Problem statement: Below are records; please give the number of their lines that contain the string "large", and only that number.
----------
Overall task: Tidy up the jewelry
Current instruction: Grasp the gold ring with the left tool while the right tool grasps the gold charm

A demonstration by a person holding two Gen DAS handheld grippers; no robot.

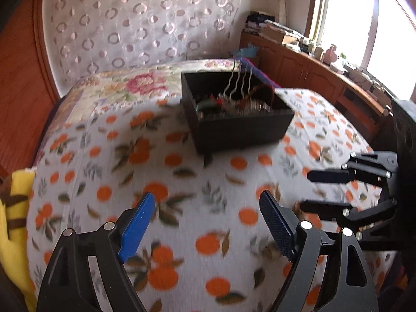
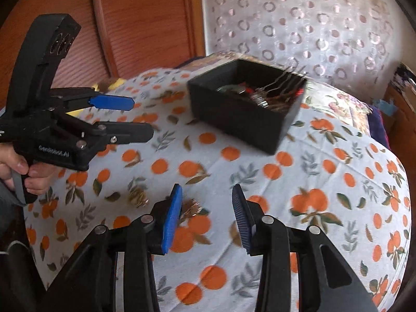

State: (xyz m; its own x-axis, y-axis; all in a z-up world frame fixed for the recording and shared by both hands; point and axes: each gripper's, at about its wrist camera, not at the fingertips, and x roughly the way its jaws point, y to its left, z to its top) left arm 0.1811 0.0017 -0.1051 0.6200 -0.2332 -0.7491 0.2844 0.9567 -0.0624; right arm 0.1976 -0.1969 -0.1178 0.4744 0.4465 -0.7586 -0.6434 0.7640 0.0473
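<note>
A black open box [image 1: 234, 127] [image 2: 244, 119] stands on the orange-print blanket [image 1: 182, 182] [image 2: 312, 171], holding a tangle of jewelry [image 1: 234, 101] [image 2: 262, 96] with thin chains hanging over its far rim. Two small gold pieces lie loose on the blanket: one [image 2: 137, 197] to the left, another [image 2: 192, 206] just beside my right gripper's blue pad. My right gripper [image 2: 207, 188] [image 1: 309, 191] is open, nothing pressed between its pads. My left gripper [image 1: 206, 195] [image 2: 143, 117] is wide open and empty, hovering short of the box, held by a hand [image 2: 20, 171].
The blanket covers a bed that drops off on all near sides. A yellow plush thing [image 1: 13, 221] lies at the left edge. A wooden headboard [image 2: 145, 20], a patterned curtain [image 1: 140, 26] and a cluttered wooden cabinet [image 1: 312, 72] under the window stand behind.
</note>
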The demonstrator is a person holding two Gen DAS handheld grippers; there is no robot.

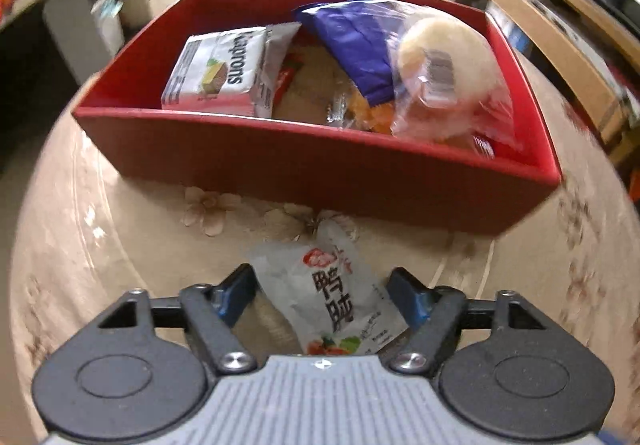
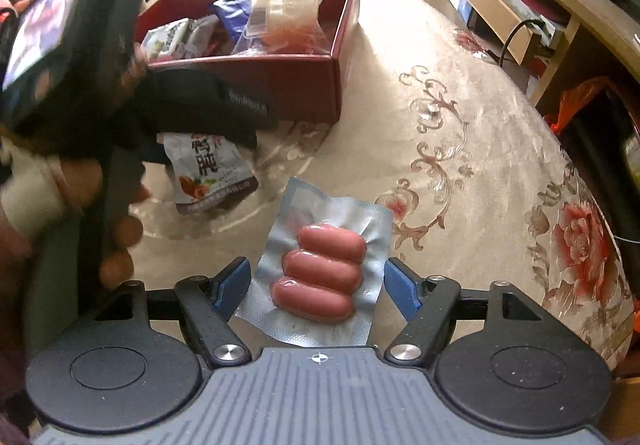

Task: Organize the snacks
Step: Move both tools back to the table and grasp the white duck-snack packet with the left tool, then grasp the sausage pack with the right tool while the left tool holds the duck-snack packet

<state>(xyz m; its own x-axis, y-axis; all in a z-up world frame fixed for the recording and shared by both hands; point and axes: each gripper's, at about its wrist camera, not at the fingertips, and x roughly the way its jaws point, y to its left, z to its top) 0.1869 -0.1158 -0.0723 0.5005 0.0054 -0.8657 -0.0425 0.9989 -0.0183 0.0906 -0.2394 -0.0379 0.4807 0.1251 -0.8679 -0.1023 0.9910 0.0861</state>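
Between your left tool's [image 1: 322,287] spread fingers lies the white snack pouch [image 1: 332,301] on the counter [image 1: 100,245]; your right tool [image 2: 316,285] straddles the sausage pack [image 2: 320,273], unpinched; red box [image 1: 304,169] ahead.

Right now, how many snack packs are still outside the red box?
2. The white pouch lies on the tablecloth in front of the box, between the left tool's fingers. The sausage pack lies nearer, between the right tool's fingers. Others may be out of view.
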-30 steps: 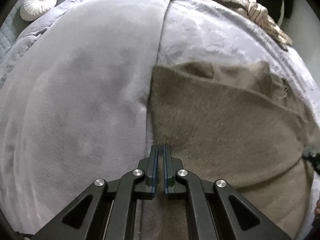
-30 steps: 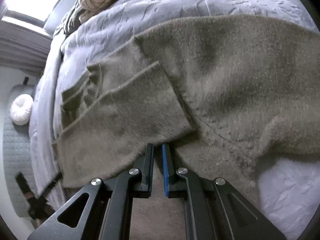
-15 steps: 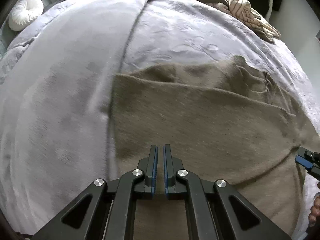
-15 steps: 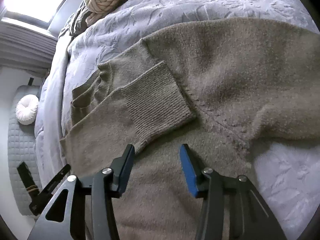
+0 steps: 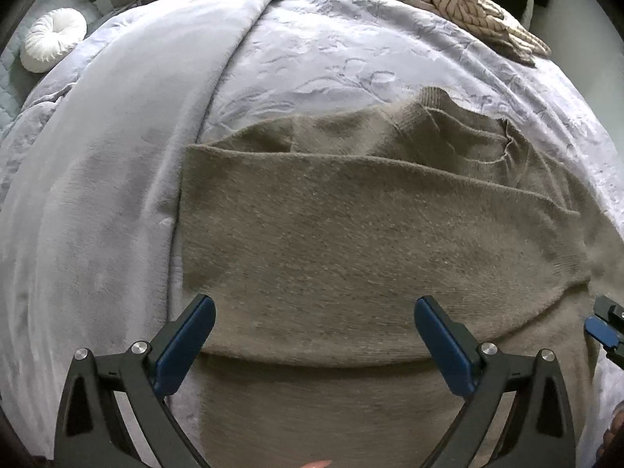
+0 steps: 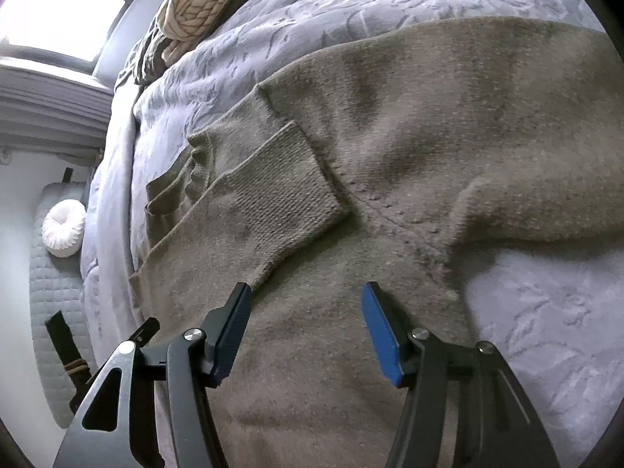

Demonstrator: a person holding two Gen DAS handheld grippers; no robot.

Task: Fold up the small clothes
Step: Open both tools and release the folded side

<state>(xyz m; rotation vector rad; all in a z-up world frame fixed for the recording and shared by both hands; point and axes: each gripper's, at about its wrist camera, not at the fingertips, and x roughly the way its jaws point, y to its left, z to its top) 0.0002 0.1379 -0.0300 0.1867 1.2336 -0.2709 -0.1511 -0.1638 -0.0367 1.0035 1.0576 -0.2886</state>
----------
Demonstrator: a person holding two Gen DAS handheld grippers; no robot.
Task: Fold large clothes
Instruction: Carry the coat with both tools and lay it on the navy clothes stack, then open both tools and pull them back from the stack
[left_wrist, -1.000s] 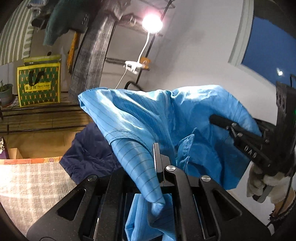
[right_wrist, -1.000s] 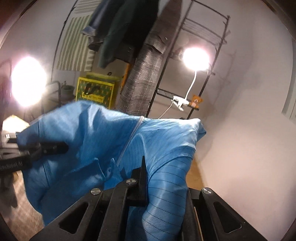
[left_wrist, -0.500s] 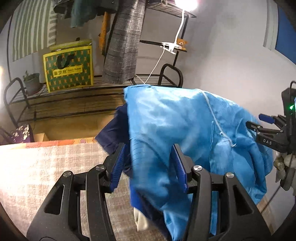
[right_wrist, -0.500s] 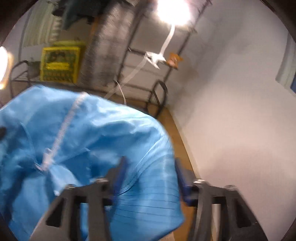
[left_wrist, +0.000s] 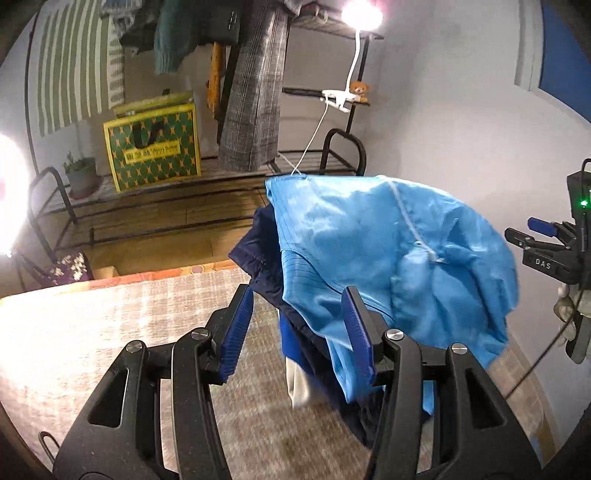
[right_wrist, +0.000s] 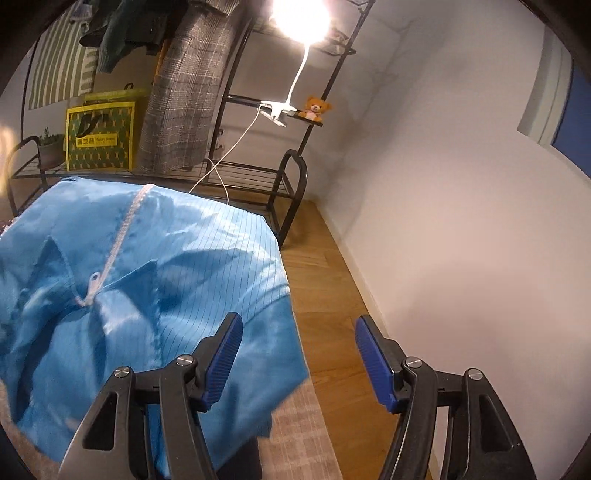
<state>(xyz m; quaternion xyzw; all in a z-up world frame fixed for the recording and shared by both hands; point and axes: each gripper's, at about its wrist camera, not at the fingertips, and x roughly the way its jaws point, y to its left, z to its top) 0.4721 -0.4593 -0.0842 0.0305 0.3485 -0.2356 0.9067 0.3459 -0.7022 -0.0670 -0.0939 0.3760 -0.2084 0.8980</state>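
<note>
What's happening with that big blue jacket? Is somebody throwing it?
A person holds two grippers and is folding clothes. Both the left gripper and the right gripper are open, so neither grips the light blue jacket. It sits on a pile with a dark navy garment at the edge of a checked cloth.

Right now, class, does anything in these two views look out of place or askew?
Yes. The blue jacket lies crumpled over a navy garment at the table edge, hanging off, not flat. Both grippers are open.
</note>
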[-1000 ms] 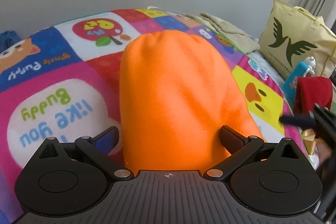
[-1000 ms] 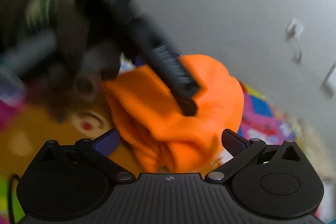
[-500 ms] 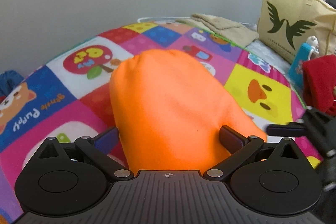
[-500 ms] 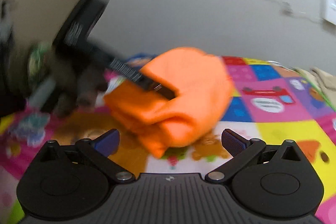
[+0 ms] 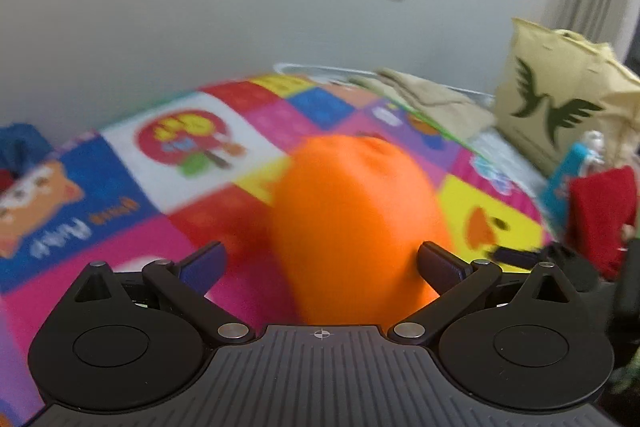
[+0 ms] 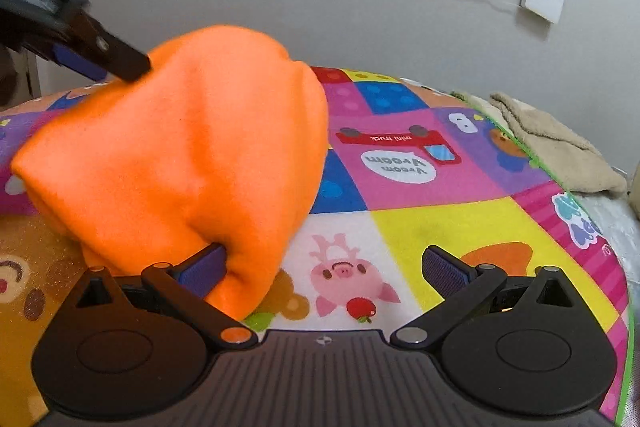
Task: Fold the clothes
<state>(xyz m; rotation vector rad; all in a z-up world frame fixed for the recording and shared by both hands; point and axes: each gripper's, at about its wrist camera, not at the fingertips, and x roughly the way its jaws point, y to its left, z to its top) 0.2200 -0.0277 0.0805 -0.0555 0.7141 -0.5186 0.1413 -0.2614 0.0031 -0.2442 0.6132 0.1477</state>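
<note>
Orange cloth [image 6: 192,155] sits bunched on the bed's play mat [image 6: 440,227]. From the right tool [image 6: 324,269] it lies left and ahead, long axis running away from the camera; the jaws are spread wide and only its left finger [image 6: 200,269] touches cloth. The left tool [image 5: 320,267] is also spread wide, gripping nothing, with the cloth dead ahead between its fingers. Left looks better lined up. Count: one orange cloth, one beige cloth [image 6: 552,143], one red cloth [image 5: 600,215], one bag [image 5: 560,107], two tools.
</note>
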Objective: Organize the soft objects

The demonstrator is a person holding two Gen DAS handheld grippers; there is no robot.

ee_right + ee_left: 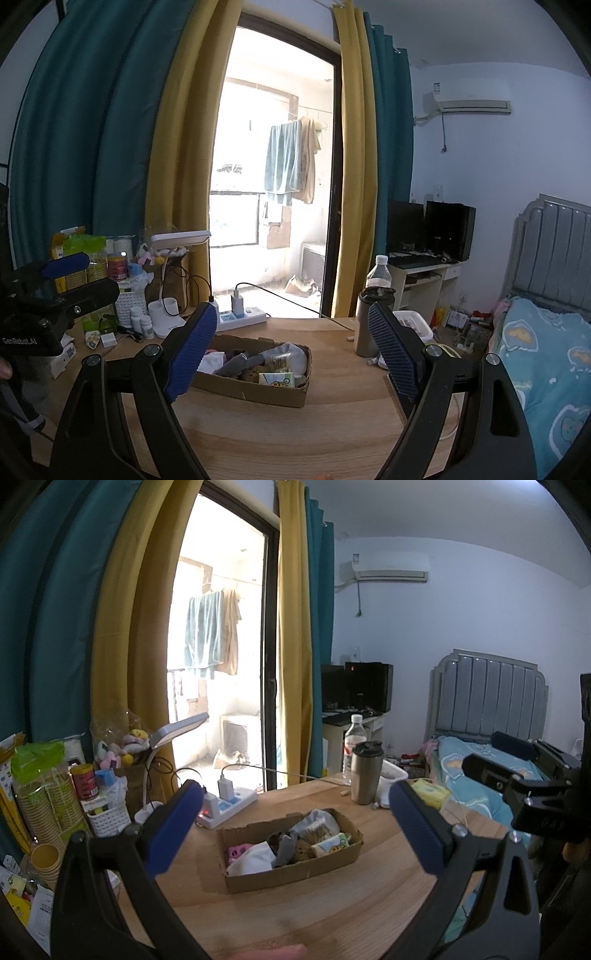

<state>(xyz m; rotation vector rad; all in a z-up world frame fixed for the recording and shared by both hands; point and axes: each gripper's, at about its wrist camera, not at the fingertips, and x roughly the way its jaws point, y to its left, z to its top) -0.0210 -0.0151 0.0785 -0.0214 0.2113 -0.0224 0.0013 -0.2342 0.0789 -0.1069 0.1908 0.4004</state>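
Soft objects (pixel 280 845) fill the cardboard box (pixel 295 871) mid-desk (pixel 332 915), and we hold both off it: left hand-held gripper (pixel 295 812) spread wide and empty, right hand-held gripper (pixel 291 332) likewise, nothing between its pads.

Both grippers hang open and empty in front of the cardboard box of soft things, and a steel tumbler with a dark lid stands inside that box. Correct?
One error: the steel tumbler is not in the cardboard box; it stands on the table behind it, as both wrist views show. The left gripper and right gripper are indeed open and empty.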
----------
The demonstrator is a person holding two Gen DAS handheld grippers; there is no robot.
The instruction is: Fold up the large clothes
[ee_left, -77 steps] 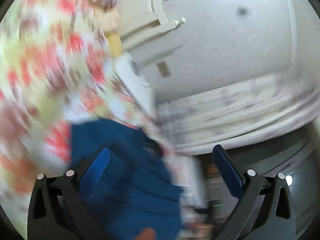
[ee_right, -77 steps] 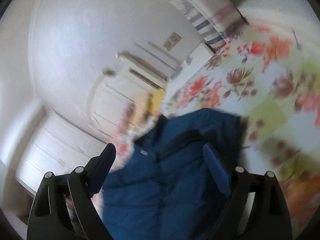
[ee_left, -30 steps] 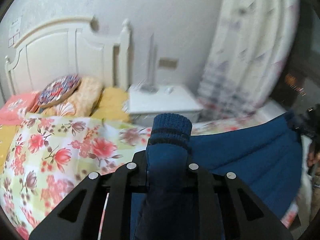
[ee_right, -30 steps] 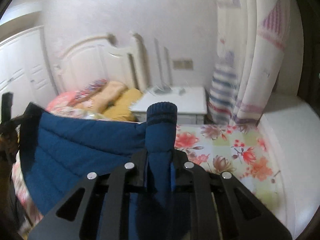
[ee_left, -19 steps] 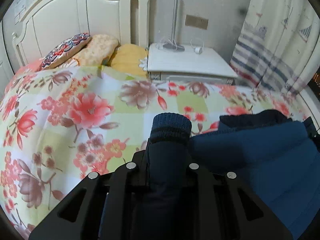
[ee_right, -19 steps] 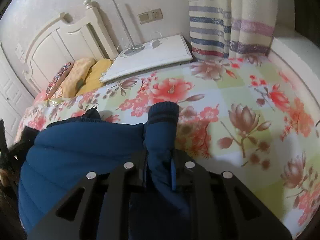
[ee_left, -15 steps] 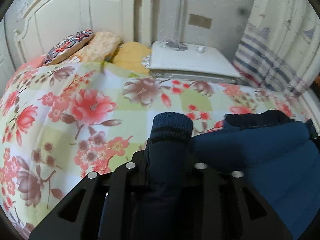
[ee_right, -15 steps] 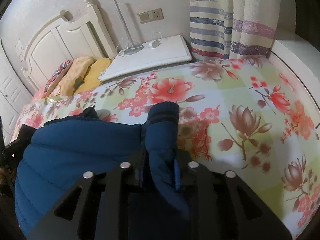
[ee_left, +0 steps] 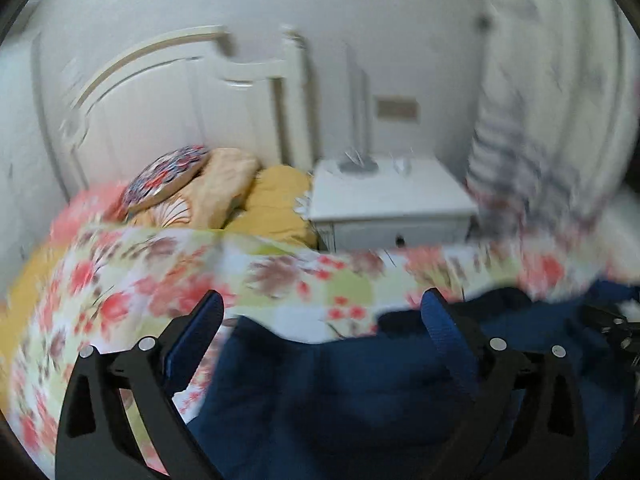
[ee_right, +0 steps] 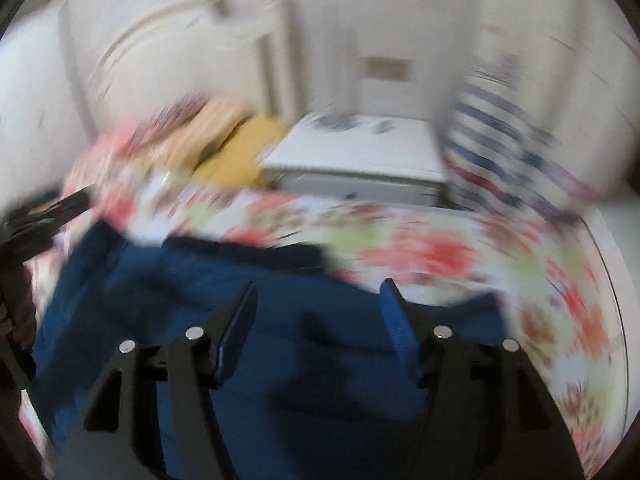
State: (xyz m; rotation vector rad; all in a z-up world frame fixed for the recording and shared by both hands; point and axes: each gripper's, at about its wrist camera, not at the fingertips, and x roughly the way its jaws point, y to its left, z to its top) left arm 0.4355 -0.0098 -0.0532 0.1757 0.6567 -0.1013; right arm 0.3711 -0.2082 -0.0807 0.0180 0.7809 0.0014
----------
Response: 2